» **EXERCISE INSTRUCTIONS**
Copy out each line below verbatim, skipping any picture.

» **DATASET SECTION**
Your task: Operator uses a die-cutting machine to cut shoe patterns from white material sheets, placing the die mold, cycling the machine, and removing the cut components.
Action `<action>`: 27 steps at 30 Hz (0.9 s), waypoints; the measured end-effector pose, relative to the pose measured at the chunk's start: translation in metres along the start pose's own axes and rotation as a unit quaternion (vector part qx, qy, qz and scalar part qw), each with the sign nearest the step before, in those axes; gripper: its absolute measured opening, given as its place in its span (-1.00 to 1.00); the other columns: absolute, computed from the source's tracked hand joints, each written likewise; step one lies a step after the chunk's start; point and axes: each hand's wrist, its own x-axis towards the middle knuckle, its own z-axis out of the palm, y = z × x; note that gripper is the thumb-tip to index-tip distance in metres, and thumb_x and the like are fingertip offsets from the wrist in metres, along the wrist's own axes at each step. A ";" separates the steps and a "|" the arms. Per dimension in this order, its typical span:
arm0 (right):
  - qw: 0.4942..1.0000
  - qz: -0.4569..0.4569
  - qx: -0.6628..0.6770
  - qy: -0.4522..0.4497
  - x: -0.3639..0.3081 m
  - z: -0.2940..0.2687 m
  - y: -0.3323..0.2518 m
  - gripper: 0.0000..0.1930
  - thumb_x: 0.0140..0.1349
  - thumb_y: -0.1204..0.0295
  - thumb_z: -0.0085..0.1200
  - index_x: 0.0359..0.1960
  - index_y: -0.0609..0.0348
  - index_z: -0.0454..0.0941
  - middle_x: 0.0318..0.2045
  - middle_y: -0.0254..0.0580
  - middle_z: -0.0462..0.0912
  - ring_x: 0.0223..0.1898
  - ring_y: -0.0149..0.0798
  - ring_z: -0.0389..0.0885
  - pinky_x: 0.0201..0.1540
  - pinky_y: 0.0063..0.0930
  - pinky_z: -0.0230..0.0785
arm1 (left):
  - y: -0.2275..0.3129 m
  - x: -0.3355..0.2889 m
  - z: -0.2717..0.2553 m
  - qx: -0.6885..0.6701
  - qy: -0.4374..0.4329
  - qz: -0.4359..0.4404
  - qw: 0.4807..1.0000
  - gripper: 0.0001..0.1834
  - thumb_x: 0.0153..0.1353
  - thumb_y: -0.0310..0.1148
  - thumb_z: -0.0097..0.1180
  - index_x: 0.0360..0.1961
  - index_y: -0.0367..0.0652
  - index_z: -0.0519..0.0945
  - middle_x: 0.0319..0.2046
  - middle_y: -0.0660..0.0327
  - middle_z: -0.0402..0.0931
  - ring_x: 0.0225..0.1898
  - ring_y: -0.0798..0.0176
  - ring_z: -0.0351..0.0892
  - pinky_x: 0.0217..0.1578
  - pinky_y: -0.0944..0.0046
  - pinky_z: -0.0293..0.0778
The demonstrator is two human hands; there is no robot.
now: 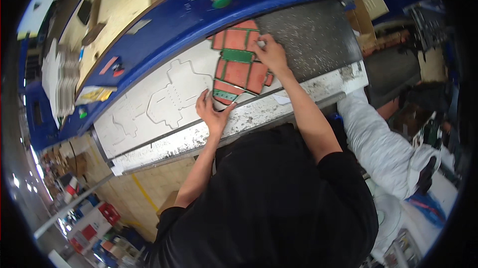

» **ANSWER TO THIS EXERCISE**
Your task: Operator uses a die-cutting machine to cut shoe patterns from white material sheets, placing the die mold, cycling the machine, and removing the cut components.
Action `<action>`: 27 steps at 30 Hz (0.9 s), waypoints; the measured end-effector pose, relative to the pose measured at the chunk's start: translation in metres along the start pose's own axes and rotation as a unit quaternion (vector part qx, qy, qz and scalar part qw), each with the sign nearest the step before, in those axes; gripper: its absolute measured opening, given as its place in its span (-1.00 to 1.00); the other columns: absolute, computed from the source's tracked hand joints, each written likewise; step one lies a step after the chunk's start; point and axes: each hand's wrist, its own x-axis towards the middle knuckle, its own z-axis out of the palm, y = z × x; note that gripper is the thumb-tip to index-tip distance in metres, and thumb_x and the like are fingertip offsets from the wrist in metres, along the wrist's own axes at each step. A ";" separates the steps and a "|" the arms. Per dimension in this order, its typical span:
arm0 (right):
  - qw: 0.4942..1.0000
  - qz: -0.4569..0.4569
  - qx: -0.6628..0.6770
  - qy: -0.4522..0.4497
  - x: -0.3639..0.3081 m
  - z: -0.2940..0.2687 m
  - y: -0.3323..0.2518 m
  - gripper: 0.0000..0.1930
  - thumb_x: 0.0140..0.1349
  - thumb_y: -0.1204..0.0295
  - thumb_z: -0.0085..0.1200
  - index_x: 0.0359..0.1960
  - index_y: -0.0609..0.0348
  - index_z: -0.0454..0.0941
  - middle_x: 0.0318..0.2045
  - middle_y: -0.0254..0.0580
  - middle_z: -0.0462..0.0912
  - ring_x: 0.0223..0.1898
  - ring_y: -0.0149..0.0798
  - ring_z: -0.0389..0.0885
  - pinky_x: 0.0201..0.1540
  - pinky_y: 0.0063..0.0930
  - pinky_z: -0.0230..0.0785
arm1 (left):
  - y: -0.2275..0.3129 m
  - x: -0.3355..0.2889 m
  - z: -0.2717..0.2553 m
  - qx: -0.6885..0.6701
  - qy: -0.4374..0.4329
  - qz: -0.4359..0.4404
  - qw: 0.4807..1.0000
  - gripper: 0.0001..0.1834
  - thumb_x: 0.0153..0.1353
  - thumb_y: -0.0310..0.1148
  - thumb_z: -0.0097..0.1180
  - index_x: 0.0360..0.1961
  - index_y: -0.0367..0.0652
  - index_z: -0.0519..0.0945
  - middle_x: 0.0319..0.2046
  - middle_y: -0.0660..0.0327
  - middle_z: -0.0402..0.0931
  - ring_x: 0.0225..0.1898
  - ring_y: -0.0798..0.0176
  - ring_z: -0.0351..0.0892
  - pinky_x: 0.0217..0.1578
  - pinky_y: -0.0944..0.0046
  - pinky_z: -0.0293..0.0778
The demonstrator is two human hands; there is no robot.
now: 

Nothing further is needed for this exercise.